Pacing and thinking nonstop didn’t show me how to move forward. This stubborn and sullen act was all that I could do to fight back.
But this couldn’t go on forever. Now that I was rested and fed, no longer weak with the threat of passing out from exhaustion, I had to figure out a way to speak with him. I had to let him know that he was wrong to keep me here like a toy on a shelf.
He couldn’t control me forever.
I frowned at the door as I approached the comfiest armchair.
You can’t stay away forever, either.
I sat, dejected about the fact that he didn’t visit me often. When he did, it felt more like he was just checking in to make sure that his pet was still alive in its cage.
That night, he did.
Long since finished with my dinner tray and trying to read that out-of-date historical romance, I lifted my head at the sound of the door opening.

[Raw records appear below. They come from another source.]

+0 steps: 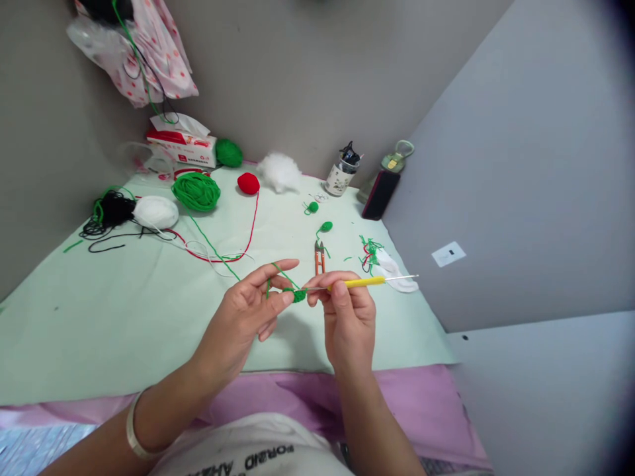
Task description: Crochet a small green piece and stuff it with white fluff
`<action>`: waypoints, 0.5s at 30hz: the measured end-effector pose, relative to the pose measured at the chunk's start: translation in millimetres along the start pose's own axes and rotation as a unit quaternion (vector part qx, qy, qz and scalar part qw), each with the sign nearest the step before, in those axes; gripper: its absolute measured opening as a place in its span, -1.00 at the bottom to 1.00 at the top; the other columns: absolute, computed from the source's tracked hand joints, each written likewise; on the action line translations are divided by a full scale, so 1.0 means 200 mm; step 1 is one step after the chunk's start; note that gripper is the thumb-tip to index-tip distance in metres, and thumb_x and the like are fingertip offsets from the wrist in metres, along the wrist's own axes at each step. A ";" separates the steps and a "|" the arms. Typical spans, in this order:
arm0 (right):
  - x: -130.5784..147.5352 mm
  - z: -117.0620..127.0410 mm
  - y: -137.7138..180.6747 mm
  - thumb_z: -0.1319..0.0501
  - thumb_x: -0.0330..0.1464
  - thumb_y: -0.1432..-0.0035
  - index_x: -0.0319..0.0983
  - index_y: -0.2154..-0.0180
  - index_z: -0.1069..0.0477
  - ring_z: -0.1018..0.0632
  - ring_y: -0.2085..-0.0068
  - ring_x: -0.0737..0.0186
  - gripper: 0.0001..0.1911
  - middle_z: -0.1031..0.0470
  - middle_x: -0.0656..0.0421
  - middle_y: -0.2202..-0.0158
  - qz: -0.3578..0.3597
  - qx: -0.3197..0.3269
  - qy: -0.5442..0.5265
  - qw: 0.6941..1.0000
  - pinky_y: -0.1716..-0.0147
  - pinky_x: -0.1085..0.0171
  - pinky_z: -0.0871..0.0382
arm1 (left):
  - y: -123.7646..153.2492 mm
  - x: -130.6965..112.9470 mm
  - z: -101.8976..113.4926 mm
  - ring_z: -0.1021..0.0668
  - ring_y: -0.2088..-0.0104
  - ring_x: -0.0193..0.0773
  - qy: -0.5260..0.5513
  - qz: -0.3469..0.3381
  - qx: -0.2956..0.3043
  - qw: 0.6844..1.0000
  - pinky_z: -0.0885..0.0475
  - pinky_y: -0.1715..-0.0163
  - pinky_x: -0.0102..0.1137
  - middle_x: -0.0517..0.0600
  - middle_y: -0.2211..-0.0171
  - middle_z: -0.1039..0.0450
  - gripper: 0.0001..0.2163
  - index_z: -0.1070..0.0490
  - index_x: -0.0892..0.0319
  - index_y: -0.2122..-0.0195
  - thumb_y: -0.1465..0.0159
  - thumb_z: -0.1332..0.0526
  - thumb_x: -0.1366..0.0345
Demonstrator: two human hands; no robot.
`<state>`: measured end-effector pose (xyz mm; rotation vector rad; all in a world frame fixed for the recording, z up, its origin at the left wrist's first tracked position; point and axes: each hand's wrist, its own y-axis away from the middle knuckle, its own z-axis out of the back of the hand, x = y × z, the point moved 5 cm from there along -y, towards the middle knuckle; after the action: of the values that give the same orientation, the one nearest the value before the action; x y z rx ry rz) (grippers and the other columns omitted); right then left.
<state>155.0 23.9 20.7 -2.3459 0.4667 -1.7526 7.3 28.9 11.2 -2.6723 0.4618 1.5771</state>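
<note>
My left hand (251,311) pinches a small green crochet piece (299,295) between thumb and middle finger, with green yarn looped over the raised index finger. That strand runs back across the table to a green yarn skein (196,191). My right hand (342,311) grips a yellow-handled crochet hook (364,282), its tip at the green piece and its metal end pointing right. Both hands hover above the pale green table cover (124,311).
Orange snips (320,258) lie just beyond my hands. Farther back are small green crocheted bits (325,227), a red ball (248,183), white stuffing (280,172), white yarn (155,211), black yarn (113,210), a tissue box (182,147), a cup (340,177) and a dark phone (380,194). Yarn scraps (371,251) lie right.
</note>
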 end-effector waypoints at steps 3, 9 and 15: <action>0.04 0.00 0.01 -0.17 -0.30 -0.43 -0.15 0.24 -0.55 -0.58 0.32 0.31 -0.80 -0.60 0.19 0.30 0.022 0.018 0.047 0.999 0.29 0.29 -0.49 | 0.00 -0.01 0.01 -0.21 0.61 -0.60 -0.026 -0.010 -0.003 1.000 -0.12 0.70 -0.59 -0.11 0.27 -0.40 -0.66 -0.61 -0.02 -0.04 -0.22 -0.46 0.24; 0.15 -0.04 0.07 -0.09 -0.48 -0.42 -0.15 0.08 -0.49 -0.60 0.22 0.22 -0.77 -0.60 0.13 0.24 0.211 0.075 0.283 0.933 0.22 0.19 -0.53 | 0.02 -0.02 0.02 -0.25 0.58 -0.56 -0.142 -0.070 -0.053 0.986 -0.22 0.57 -0.58 -0.18 0.38 -0.34 -0.67 -0.59 -0.10 -0.07 -0.29 -0.39 0.32; 0.13 -0.10 0.14 -0.22 -0.56 -0.31 -0.21 -0.02 -0.53 -0.60 0.14 0.16 -0.70 -0.59 0.01 0.15 0.404 0.052 0.450 0.794 0.22 0.20 -0.56 | 0.01 -0.02 -0.02 -0.24 0.59 -0.57 -0.084 -0.052 -0.056 0.994 -0.24 0.60 -0.61 -0.16 0.35 -0.39 -0.60 -0.58 -0.03 -0.09 -0.22 -0.43 0.36</action>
<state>138.0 -10.5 41.4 -0.7860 1.2123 -2.1340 7.6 26.9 16.4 -2.5623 0.2323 1.8270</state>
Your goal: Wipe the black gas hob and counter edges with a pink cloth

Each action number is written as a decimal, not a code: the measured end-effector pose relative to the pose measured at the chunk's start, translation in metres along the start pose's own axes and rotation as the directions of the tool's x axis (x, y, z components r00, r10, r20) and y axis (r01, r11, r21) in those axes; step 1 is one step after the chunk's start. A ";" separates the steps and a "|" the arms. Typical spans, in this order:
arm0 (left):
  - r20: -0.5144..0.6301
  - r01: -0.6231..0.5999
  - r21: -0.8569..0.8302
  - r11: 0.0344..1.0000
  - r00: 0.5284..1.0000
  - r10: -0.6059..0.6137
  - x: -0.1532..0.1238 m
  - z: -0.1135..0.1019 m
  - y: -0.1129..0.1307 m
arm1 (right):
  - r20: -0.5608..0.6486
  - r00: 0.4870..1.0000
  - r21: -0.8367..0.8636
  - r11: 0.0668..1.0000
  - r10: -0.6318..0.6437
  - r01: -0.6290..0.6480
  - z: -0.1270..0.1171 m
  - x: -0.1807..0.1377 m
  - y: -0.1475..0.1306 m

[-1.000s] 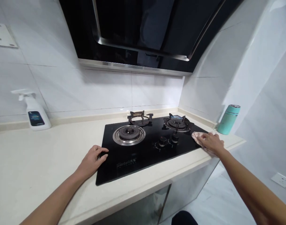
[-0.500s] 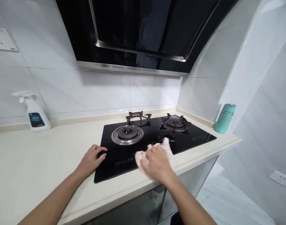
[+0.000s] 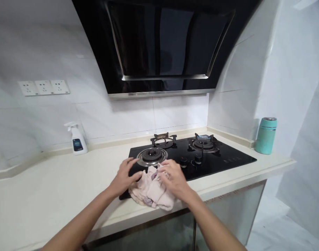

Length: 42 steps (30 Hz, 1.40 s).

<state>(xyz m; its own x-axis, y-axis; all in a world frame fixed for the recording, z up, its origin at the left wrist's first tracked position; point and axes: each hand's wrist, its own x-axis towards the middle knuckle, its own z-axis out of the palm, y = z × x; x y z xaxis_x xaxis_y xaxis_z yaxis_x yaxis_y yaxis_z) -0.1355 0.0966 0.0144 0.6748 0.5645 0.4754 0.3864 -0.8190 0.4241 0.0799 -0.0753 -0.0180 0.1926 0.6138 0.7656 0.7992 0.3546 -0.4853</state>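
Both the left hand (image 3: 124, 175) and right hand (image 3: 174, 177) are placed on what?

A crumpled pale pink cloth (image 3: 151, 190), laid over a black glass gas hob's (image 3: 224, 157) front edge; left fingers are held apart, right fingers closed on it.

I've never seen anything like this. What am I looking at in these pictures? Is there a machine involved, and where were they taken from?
There's no machine here: these are a person's own bare hands. All three pictures come from one camera worn on that person's head, looking forward and down, so the arms reach in from the bottom edge.

In the latest picture, the right hand rests on a crumpled pale pink cloth, which lies across the front edge of a black glass gas hob. The left hand, fingers spread, lies right beside the cloth. The hob has two burners and is set into a cream countertop, beneath a black range hood. Farther along the countertop stand a white spray bottle on the left and a teal flask on the right.
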 end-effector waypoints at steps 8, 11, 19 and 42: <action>0.319 -0.072 0.143 0.987 0.948 0.023 -0.021 0.066 0.092 | -0.288 0.914 -0.175 0.923 0.286 -0.344 -0.112 -0.040 0.118; 0.186 -0.127 0.077 0.989 0.976 0.111 -0.014 0.083 0.087 | -0.228 0.923 -0.309 0.876 0.309 -0.370 -0.134 -0.056 0.143; -0.077 -0.083 -0.012 0.997 0.994 0.081 0.110 0.096 0.081 | -0.144 0.958 -0.602 0.746 0.250 -0.285 -0.134 -0.076 0.154; 0.415 -0.182 0.173 0.968 0.905 0.096 0.190 0.193 0.080 | -0.202 0.900 -0.425 0.793 0.386 -0.436 -0.147 -0.080 0.168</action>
<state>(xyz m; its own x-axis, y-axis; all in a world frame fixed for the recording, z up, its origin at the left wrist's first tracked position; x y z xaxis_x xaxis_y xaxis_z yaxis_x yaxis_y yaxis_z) 0.1449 0.1183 -0.0099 0.9086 0.3896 0.1506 0.3600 -0.9132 0.1907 0.2827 -0.1686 -0.0990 0.5969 0.5469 0.5870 0.7922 -0.2860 -0.5391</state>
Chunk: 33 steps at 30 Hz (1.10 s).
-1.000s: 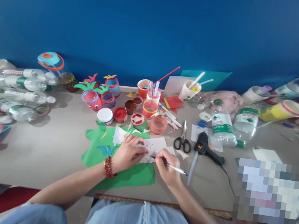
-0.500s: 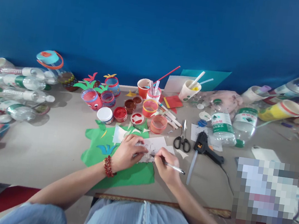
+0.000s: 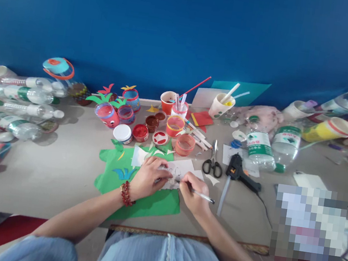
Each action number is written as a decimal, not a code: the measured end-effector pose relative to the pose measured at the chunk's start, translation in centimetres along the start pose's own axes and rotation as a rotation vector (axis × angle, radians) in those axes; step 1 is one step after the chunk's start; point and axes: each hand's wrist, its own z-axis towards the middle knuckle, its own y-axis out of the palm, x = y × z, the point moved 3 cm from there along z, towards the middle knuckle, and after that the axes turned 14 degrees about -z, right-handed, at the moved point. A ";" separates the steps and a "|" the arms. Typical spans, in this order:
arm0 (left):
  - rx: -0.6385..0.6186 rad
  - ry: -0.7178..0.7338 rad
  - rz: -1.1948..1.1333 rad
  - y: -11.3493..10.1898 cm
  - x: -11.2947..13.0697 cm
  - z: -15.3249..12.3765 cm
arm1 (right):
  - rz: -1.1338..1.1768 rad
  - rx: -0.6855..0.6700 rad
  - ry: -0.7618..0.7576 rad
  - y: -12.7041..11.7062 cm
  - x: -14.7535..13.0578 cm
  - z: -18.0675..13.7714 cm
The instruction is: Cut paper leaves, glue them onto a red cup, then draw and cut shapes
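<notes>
One pen (image 3: 206, 197) slants far-left onto white paper (image 3: 186, 165), clamped in my right hand (image 3: 197, 184); my left hand (image 3: 149, 178), fingers loosely apart, rests on the paper's left side, near the tip.

Premises: a handicraft work area, arranged on a grey counter (image 3: 67, 176) along a blue wall (image 3: 187, 33). Evidence noted: open pots of red paint (image 3: 140, 132) and brown paint (image 3: 152, 123), black-handled scissors (image 3: 213, 159), a corded hot glue gun (image 3: 235, 168), cut green paper (image 3: 150, 209), decorated containers with paper leaves (image 3: 108, 114), and plastic bottles (image 3: 260, 150) towards both sides. Whether home, school or studio cannot be determined.
</notes>
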 end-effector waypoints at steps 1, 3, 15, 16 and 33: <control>0.000 0.000 0.000 0.0 0.0 0.0 | -0.001 0.002 -0.002 0.0 0.0 0.0; 0.001 0.004 0.000 0.0 0.0 0.0 | -0.003 0.000 -0.005 0.1 0.0 0.0; 0.005 0.009 -0.002 0.0 -0.1 0.0 | 0.004 -0.035 -0.016 0.4 0.2 -0.2; 0.004 0.011 -0.003 0.0 0.0 0.0 | 0.003 -0.036 -0.017 0.3 0.2 -0.1; 0.017 0.015 0.007 0.0 -0.2 0.0 | 0.039 -0.051 -0.030 0.0 0.0 -0.2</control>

He was returning late in the night, and I tensed up at him.
Fuck you, Maxim.
I had become a pro at chanting it in my mind since I was determined to remain silent.
He entered the room and closed the door behind him, appearing impassive as ever to my glare.
This wasn’t any different from what he did before. He was consistent about keeping me sheltered from anyone else in this big house. Aside from the maid, who never said a word, I had no idea how many people were in this building, where it was, or anything else about my location. I could only guess that the first night I was here, he hadn’t taken me too far since I was still in my stripper costume.
But then, something else happened.
I froze, bracing myself.
He didn’t stroll leisurely by the door as he’d sigh then ask if I wanted anything or needed anything.
Tonight, he locked his intense focus on me.
He approached me directly, striding across the room.
Alarmed by his attention on me, I stood up from the chair. The yellowed paperback fell from my hands, but I dismissed the slight impact of it dropping onto my bare feet.
With his hungry gaze honed in on me, I swallowed hard and felt too exposed, too vulnerable.
Too… weak.
Tilting my head to the side, I rounded the chair to keep it between us as he stalked confidently after his prey.
Me.
I was his prey.
I was his toy.
His captive.
And I had no clue what else he wanted from me as he reached for the knot of his tie and tugged at it.
Oh, fuck.
This time, I was silent because I had no damn idea what to say.